(Input data):
————————

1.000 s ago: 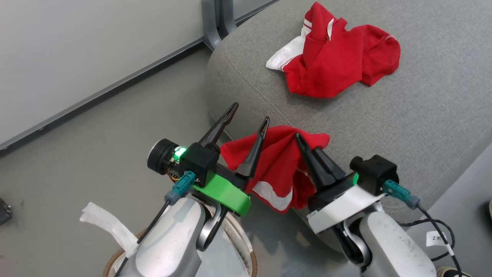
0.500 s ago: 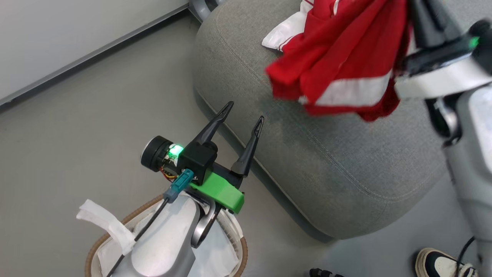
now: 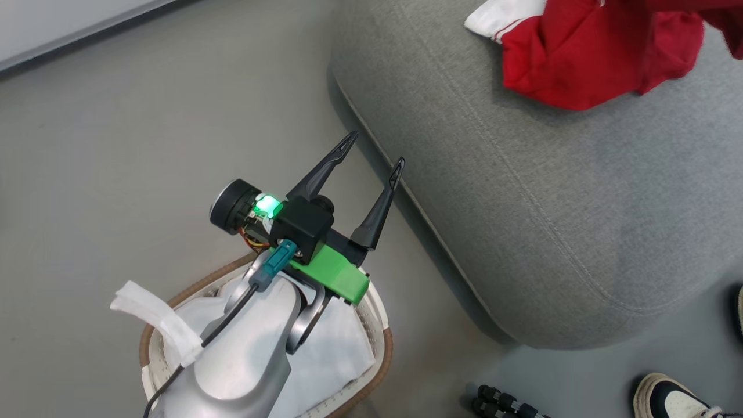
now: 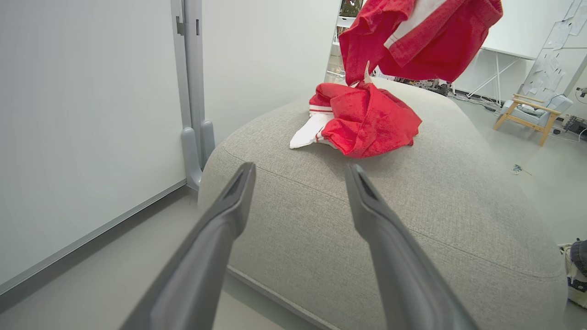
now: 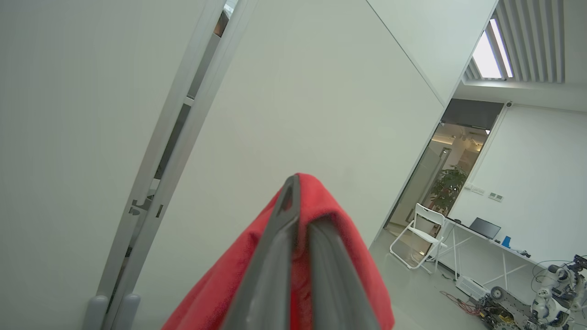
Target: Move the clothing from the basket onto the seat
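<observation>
The right hand (image 5: 303, 201) has risen with its load. A second ago it gripped a red jersey low against the near edge of the grey seat (image 3: 522, 203), just beside the left hand. Half a second ago it was swinging that cloth up over the cushion. Now the carried jersey (image 4: 412, 39) hangs in the air above a second red jersey (image 3: 580, 64), which lies crumpled on the far part of the seat. The two look apart rather than touching. The head camera has also shifted, so the seat's new place in that view is not a move of the seat.

For the task, this garment's transfer looks nearly done. It is over the seat, and what seems left is to lower it and let go.

The right hand is clenched. Its two dark fingers press together with red fabric pinched between them and draped over the tips, pointing up toward a pale wall.

The left hand (image 3: 377, 147) is spread wide, holding nothing and touching nothing. It hovers above the basket (image 3: 388, 348), fingertips over the floor just short of the seat's near edge.

The basket stands on the floor beside the seat. Its white liner (image 3: 342, 354) shows, and no red cloth is visible in the part the forearm leaves uncovered. It may be empty, but that cannot be told for certain.
</observation>
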Robot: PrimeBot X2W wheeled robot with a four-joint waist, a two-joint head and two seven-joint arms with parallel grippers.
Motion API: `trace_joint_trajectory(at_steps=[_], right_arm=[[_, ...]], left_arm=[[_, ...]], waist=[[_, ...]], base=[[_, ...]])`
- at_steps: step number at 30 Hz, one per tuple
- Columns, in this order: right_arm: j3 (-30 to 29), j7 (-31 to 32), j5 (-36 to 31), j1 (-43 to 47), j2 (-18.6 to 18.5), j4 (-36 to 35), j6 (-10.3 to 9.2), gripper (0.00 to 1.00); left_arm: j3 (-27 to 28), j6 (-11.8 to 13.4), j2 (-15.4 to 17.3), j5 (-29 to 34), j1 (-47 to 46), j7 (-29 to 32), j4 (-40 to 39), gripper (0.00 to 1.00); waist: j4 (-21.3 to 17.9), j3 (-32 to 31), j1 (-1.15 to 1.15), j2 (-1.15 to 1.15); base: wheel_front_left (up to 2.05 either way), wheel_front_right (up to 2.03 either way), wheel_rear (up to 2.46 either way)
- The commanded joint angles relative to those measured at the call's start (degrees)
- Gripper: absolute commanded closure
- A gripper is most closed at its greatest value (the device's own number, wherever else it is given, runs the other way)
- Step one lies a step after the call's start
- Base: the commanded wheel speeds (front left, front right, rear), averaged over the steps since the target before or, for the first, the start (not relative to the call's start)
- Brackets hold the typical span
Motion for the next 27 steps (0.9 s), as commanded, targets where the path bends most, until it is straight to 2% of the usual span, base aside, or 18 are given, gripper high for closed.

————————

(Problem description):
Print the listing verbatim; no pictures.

(Final answer):
1.000 s ago: 
0.500 s ago: 
now: 
now: 
now: 
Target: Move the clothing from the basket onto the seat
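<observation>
The right hand (image 5: 303, 201) has risen with its load. A second ago it gripped a red jersey low against the near edge of the grey seat (image 3: 522, 203), just beside the left hand. Half a second ago it was swinging that cloth up over the cushion. Now the carried jersey (image 4: 412, 39) hangs in the air above a second red jersey (image 3: 580, 64), which lies crumpled on the far part of the seat. The two look apart rather than touching. The head camera has also shifted, so the seat's new place in that view is not a move of the seat.

For the task, this garment's transfer looks nearly done. It is over the seat, and what seems left is to lower it and let go.

The right hand is clenched. Its two dark fingers press together with red fabric pinched between them and draped over the tips, pointing up toward a pale wall.

The left hand (image 3: 377, 147) is spread wide, holding nothing and touching nothing. It hovers above the basket (image 3: 388, 348), fingertips over the floor just short of the seat's near edge.

The basket stands on the floor beside the seat. Its white liner (image 3: 342, 354) shows, and no red cloth is visible in the part the forearm leaves uncovered. It may be empty, but that cannot be told for certain.
</observation>
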Robot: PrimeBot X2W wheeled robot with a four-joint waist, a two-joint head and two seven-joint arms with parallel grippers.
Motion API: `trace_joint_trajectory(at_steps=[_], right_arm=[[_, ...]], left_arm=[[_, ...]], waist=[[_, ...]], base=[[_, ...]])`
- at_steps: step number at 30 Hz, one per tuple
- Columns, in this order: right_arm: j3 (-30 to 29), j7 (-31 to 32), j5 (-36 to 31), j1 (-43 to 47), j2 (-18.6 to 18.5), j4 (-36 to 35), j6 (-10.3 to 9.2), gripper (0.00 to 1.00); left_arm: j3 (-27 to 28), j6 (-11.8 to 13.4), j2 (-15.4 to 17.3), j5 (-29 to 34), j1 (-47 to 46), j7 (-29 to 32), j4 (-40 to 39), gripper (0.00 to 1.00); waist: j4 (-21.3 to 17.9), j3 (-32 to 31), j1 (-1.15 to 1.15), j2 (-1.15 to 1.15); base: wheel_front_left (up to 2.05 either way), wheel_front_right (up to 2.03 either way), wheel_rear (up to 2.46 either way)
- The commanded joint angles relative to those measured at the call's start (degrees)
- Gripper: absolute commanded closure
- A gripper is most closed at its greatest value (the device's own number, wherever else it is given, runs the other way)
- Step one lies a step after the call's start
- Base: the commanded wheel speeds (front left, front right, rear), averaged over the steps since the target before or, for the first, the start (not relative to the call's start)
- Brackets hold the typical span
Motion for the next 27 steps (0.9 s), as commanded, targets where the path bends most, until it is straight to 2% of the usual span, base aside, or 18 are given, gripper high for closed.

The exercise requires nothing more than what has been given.